The cityscape of Mumbai reflects its history and its social structure. The old town with its markets and bazaars documents the colorful mix of people and the diverse handicrafts of the country.

Large parts of downtown Mumbai are still characterized by British colonial buildings.

In the north of the old town the new, modern Mumbai has developed. The population here lives separately according to language and religion. Modern industrial plants are located in this area.

The poorest of the city live in the slums, in the endless northern suburbs of Mumbai.

Mumbai, one city, two worlds

The city of Mumbai is one of the third world megacities. Today it already has over 11 million residents. The annual population growth is around 250,000 to 300,000 residents, which roughly corresponds to the population of Karlsruhe. If this growth continues, Mumbai will have a population of over 24 million in 2010.

Around 300 families from all parts of the country move to the city every day, and they leave their homes for various reasons. Drought, floods, lack of land, indebtedness or the abandonment of handicrafts due to industrialization are the cause. In the north of Mumbai are the slums of the city. The countless newcomers move there. People try to create a roof over their heads with the most primitive shelters made from waste. Around 500,000 people in Mumbai live without a permanent roof over their heads, sleep on sidewalks between blankets and cardboard boxes, in huts made of tarpaulin or in emergency shelters. Often they also seek proximity to industrial or upscale residential areas, always in the hope of finding something useful in the garbage of the rich or of begging for something. Hunger, Malnutrition and poor hygiene are causes of diseases such as tuberculosis, dysentery and leprosy. Prostitution, alcoholism, drug use and crime are part of everyday life here. The appeal of the modern city of Mumbai, the secret capital of India, is still great, and the hope of earning a few rupees or finding work is unbroken. The new Mumbai is a modern city. High-rise buildings define the cityscape. The square meter prices for an office here are now higher than those in New York. 15% of all Indian industrial plants are here. Traditional textile industry, automobile and shipbuilding, chemical and pharmaceutical industry, petrochemical and plants for the production of the most modern electronics as well as nuclear research facilities are located in Mumbai. It is also a banking center. Many insurance companies and trading houses have their headquarters here. The purchasing power of the rich results in a high range of services. Private clinics, private schools, colleges, shopping malls attract people and well-funded companies alike.
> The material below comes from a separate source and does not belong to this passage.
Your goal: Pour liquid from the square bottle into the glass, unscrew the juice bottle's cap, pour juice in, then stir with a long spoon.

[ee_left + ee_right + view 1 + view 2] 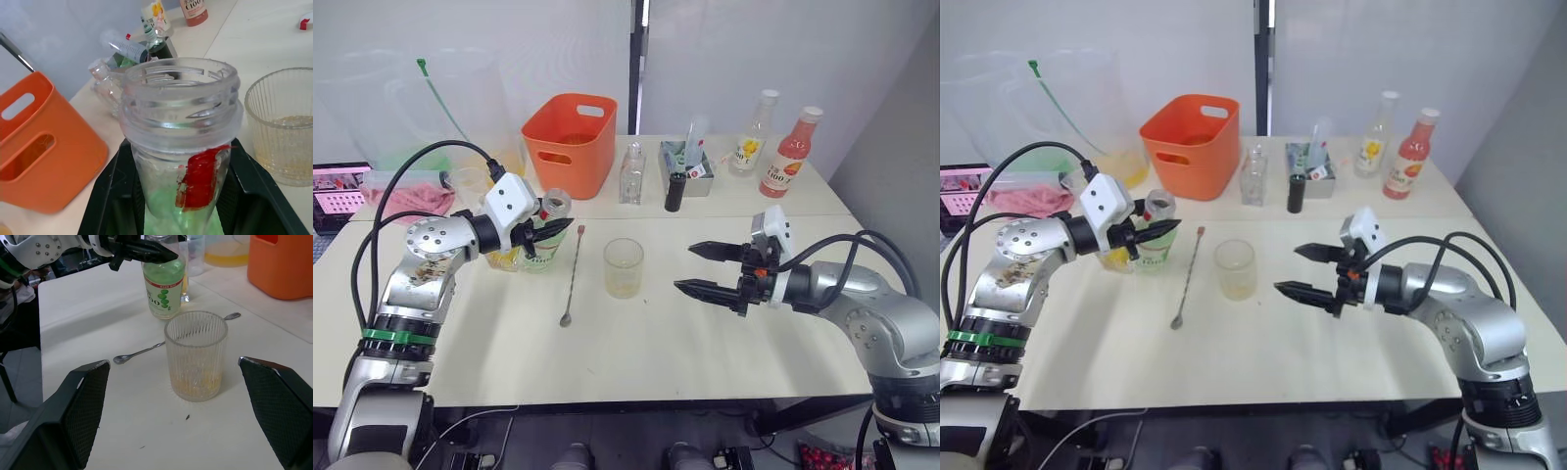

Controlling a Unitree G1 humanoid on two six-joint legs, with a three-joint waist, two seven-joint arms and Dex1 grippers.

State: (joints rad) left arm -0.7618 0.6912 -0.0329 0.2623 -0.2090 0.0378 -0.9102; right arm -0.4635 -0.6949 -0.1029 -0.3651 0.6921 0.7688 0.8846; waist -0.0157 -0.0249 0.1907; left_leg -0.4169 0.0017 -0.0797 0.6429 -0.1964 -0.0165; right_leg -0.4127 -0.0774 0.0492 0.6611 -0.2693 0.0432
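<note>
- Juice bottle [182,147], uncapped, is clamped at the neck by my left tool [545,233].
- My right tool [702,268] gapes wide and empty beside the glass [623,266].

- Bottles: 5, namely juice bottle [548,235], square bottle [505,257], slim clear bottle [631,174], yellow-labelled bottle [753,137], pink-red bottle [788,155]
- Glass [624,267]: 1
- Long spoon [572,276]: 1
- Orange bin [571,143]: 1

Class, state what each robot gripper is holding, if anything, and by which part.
The left gripper holds the juice bottle by its neck, just below the open, capless mouth. The right gripper is open and holds nothing.
</note>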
Film studios are located in Mumbai. The feature film industry has become very important alongside the studios in Madras. India draws a third of all tax revenues from Mumbai. Mumbai is a cultural center with several universities and museums. At the end of the 19th century, the Indian National Congress met here as the sponsor of the struggle for independence. Today Mumbai is the center of the women’s emancipation movement, which is particularly important in India.